Data supplied →

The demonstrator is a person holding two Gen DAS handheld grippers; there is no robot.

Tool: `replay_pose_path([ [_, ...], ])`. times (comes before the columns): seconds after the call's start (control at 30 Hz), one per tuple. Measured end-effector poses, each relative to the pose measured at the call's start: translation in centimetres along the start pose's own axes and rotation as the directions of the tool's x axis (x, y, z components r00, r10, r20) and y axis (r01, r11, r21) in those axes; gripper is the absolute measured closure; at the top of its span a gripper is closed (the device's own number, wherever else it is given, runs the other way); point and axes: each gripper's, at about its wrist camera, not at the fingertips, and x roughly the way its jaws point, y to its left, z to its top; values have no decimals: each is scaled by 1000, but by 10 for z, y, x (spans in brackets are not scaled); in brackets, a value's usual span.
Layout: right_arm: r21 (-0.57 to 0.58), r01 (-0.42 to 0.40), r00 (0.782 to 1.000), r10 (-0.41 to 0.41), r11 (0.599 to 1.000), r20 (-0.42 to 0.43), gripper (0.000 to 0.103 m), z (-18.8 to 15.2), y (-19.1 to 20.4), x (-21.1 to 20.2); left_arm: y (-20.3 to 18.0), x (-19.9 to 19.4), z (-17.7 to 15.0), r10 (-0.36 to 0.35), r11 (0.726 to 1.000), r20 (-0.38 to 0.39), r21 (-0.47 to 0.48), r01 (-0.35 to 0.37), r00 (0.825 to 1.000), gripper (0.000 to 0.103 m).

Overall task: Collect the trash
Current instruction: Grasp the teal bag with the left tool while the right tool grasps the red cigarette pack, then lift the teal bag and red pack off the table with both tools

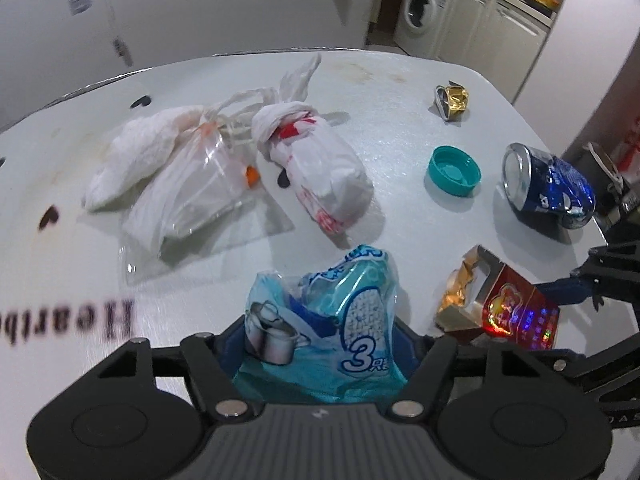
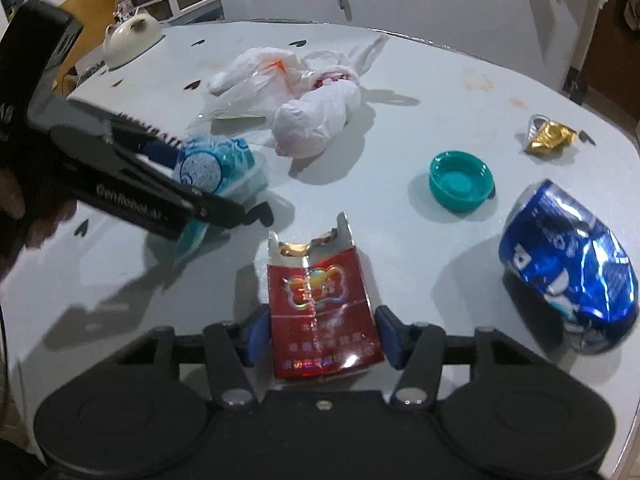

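My left gripper (image 1: pixel 320 344) is shut on a crumpled blue plastic wrapper (image 1: pixel 332 312), which also shows in the right wrist view (image 2: pixel 216 168) between the left gripper's fingers (image 2: pixel 160 184). My right gripper (image 2: pixel 318 336) has its jaws around a torn red cigarette pack (image 2: pixel 320 300), pads touching its sides; the pack also shows in the left wrist view (image 1: pixel 504 304). On the white table (image 1: pixel 400 92) lie a knotted white bag (image 1: pixel 320 172), a clear bag with tissue (image 1: pixel 172 184), a teal cap (image 1: pixel 454 170), a crushed blue can (image 1: pixel 548 188) and a gold foil scrap (image 1: pixel 452 100).
A white cat-shaped ceramic piece (image 2: pixel 128 38) stands at the table's far left corner. The table's right edge (image 2: pixel 624 152) lies just beyond the can (image 2: pixel 568 268) and foil (image 2: pixel 548 136). A washing machine (image 1: pixel 424 12) and cabinets stand beyond the table.
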Motion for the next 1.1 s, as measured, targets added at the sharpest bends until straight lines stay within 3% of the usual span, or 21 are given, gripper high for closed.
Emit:
replay_pose_path([
  [0.6, 151, 66, 992, -80, 986, 93, 47, -22, -3, -70, -38, -86, -27, 62, 986, 126, -164, -41, 990, 35],
  [1.1, 247, 141, 963, -191, 959, 190, 47, -57, -4, -149, -101, -161, -57, 100, 984, 225, -163, -64, 969, 35],
])
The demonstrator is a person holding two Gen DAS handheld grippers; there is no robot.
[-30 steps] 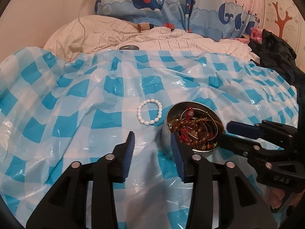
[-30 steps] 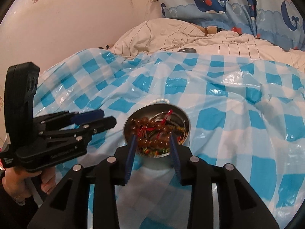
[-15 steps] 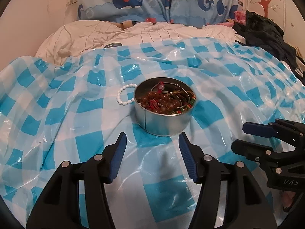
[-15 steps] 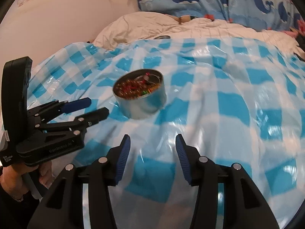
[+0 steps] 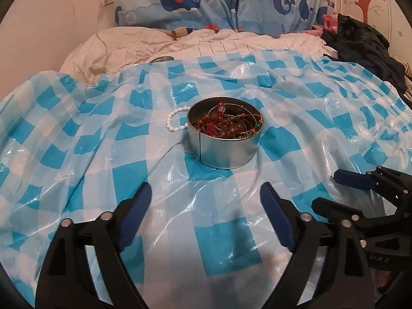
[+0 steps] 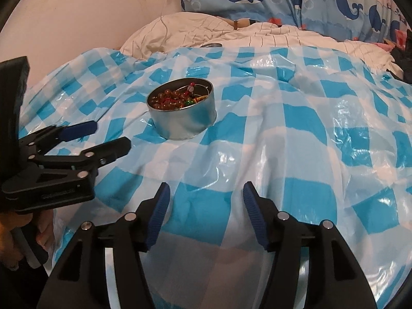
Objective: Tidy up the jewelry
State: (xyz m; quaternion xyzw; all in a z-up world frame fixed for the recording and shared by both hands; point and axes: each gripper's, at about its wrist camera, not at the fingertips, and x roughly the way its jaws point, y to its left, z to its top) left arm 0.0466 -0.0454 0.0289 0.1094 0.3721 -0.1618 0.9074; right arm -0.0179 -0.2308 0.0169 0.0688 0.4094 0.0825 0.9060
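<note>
Jewelry tin (image 5: 223, 139) sits on the checked plastic sheet (image 5: 128, 134) over the bed, white bead bracelet (image 5: 175, 122) touching its far-left side, outside. Both tongs now sit nearer than a second ago, well clear of the tin. Left tongs (image 5: 206, 219) and right tongs (image 6: 206, 213) have just been opening; both stand apart, empty. Judgement: bracelet still unsorted; a fresh reach comes next.

We see warm, dimmish indoor light with white glare patches on the checked plastic sheet (image 5: 164, 118), soft shadows, strong fisheye bending, dark rounded corners, and slight softness toward the edges.
</note>
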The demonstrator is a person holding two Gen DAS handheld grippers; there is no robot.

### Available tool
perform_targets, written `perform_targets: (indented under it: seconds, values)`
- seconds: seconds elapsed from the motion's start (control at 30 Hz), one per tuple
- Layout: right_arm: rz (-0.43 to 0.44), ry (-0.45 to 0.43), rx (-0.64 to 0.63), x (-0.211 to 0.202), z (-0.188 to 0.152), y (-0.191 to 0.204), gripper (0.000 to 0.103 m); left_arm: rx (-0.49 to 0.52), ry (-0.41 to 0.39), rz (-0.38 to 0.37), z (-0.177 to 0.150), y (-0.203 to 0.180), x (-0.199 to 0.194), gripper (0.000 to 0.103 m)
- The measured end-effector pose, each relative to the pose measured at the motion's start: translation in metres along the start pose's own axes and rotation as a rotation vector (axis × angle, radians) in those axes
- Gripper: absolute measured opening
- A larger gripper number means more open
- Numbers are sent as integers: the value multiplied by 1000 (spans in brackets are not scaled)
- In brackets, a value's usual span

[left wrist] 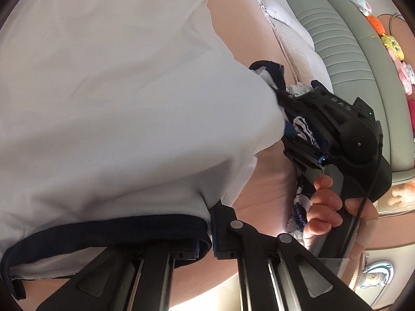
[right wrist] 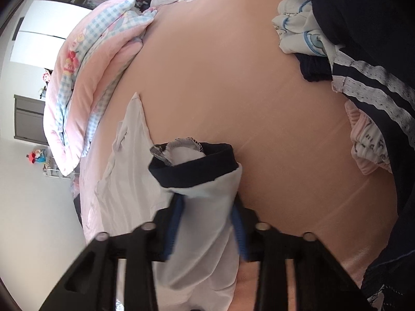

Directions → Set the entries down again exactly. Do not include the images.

Output for this task →
The demonstrator is a person holding two Gen DAS handheld grippers; there is no robot.

Tool: `replay_pose_path([ [_, ...], ])`. times (comes before the columns): seconds after the call's start (control at 30 Hz), one per tuple. Measured end-effector poses, each relative to the pose measured at the call's start: translation in centimetres along the start pose's own axes and rotation as the directions of the tool's x axis (x, y, z components r00, r10, r20) and y axis (r01, r11, r21) in those axes; gripper is the absolute measured closure; at the top of its span a gripper is closed (the device's own number, wherever else it is given, runs the other way); point and axes: each gripper's, at about its wrist camera, not at the fingertips, and x roughly the way its jaws point, y to its left, z to its top; values have no decimals: each is scaled by 1000, but by 10 for z, y, x (spans in brackets are not scaled); in brackets, a value's usual span.
Layout: right_arm: r21 (-0.57 to 0.58), r01 (-0.42 to 0.40), r00 (0.782 to 1.000), r10 (-0.41 to 0.41), r11 (0.599 to 1.000), r20 (-0.42 to 0.43), gripper (0.000 to 0.103 m), z (-18.8 to 15.2), y (-19.1 to 20.4), x (-21.1 to 20.2); left_arm: y (-20.3 to 18.0), x (-19.9 to 19.4), z (-17.7 to 15.0), r10 (-0.36 to 0.35), r11 (0.726 to 1.000), r20 (-0.38 to 0.39), r21 (-0.47 to 0.48), r01 (-0.35 to 0.37), r00 (0.825 to 1.000), gripper (0.000 to 0.103 m).

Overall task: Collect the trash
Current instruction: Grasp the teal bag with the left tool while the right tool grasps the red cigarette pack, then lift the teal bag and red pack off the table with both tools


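My left gripper (image 1: pixel 320 344) is shut on a crumpled blue plastic wrapper (image 1: pixel 332 312), which also shows in the right wrist view (image 2: pixel 216 168) between the left gripper's fingers (image 2: pixel 160 184). My right gripper (image 2: pixel 318 336) has its jaws around a torn red cigarette pack (image 2: pixel 320 300), pads touching its sides; the pack also shows in the left wrist view (image 1: pixel 504 304). On the white table (image 1: pixel 400 92) lie a knotted white bag (image 1: pixel 320 172), a clear bag with tissue (image 1: pixel 172 184), a teal cap (image 1: pixel 454 170), a crushed blue can (image 1: pixel 548 188) and a gold foil scrap (image 1: pixel 452 100).
A white cat-shaped ceramic piece (image 2: pixel 128 38) stands at the table's far left corner. The table's right edge (image 2: pixel 624 152) lies just beyond the can (image 2: pixel 568 268) and foil (image 2: pixel 548 136). A washing machine (image 1: pixel 424 12) and cabinets stand beyond the table.
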Motion for the next 1.1 s, as measured, targets added at the sharpest bends until straight lines stay within 3% of the usual span, or 21 are given, gripper high for closed.
Emit:
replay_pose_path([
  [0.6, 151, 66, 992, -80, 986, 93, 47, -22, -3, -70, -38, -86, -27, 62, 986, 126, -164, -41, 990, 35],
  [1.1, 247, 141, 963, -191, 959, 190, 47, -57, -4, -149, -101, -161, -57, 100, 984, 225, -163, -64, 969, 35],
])
The demonstrator is a person holding two Gen DAS handheld grippers; there is no robot.
[-30 steps] 
[-30 steps] 
[-15 steps] 
[-15 steps] 
[+0 steps] 
[+0 steps] 
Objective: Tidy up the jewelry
State: (xyz m; quaternion xyzw; all in a z-up world frame fixed for the recording and shared by both hands; point and axes: each gripper's, at about its wrist camera, not at the fingertips, and x roughly the way its jaws point, y to its left, z to its top) left arm 0.0466 -0.0454 0.0289 0.1094 0.3721 -0.1618 0.9074; right arm -0.0179 -0.2308 0.0169 0.0688 0.4094 0.0825 0.9060
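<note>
Jewelry tin (image 5: 223, 139) sits on the checked plastic sheet (image 5: 128, 134) over the bed, white bead bracelet (image 5: 175, 122) touching its far-left side, outside. Both tongs now sit nearer than a second ago, well clear of the tin. Left tongs (image 5: 206, 219) and right tongs (image 6: 206, 213) have just been opening; both stand apart, empty. Judgement: bracelet still unsorted; a fresh reach comes next.

We see warm, dimmish indoor light with white glare patches on the checked plastic sheet (image 5: 164, 118), soft shadows, strong fisheye bending, dark rounded corners, and slight softness toward the edges.
</note>
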The demonstrator is a person holding two Gen DAS handheld grippers; there is no robot.

### Available tool
perform_targets, written `perform_targets: (indented under it: seconds, values)`
- seconds: seconds elapsed from the motion's start (control at 30 Hz), one per tuple
- Layout: right_arm: rz (-0.43 to 0.44), ry (-0.45 to 0.43), rx (-0.64 to 0.63), x (-0.211 to 0.202), z (-0.188 to 0.152), y (-0.191 to 0.204), gripper (0.000 to 0.103 m); left_arm: rx (-0.49 to 0.52), ry (-0.41 to 0.39), rz (-0.38 to 0.37), z (-0.177 to 0.150), y (-0.203 to 0.180), x (-0.199 to 0.194), gripper (0.000 to 0.103 m)
- The measured end-effector pose, each relative to the pose measured at the motion's start: translation in metres along the start pose's own axes and rotation as a rotation vector (axis × angle, radians) in those axes
- Gripper: absolute measured opening
- A larger gripper number means more open
- Numbers are sent as integers: the value multiplied by 1000 (spans in brackets are not scaled)
- In brackets, a value's usual span

[left wrist] 
[right wrist] 

Nothing more belongs to the answer.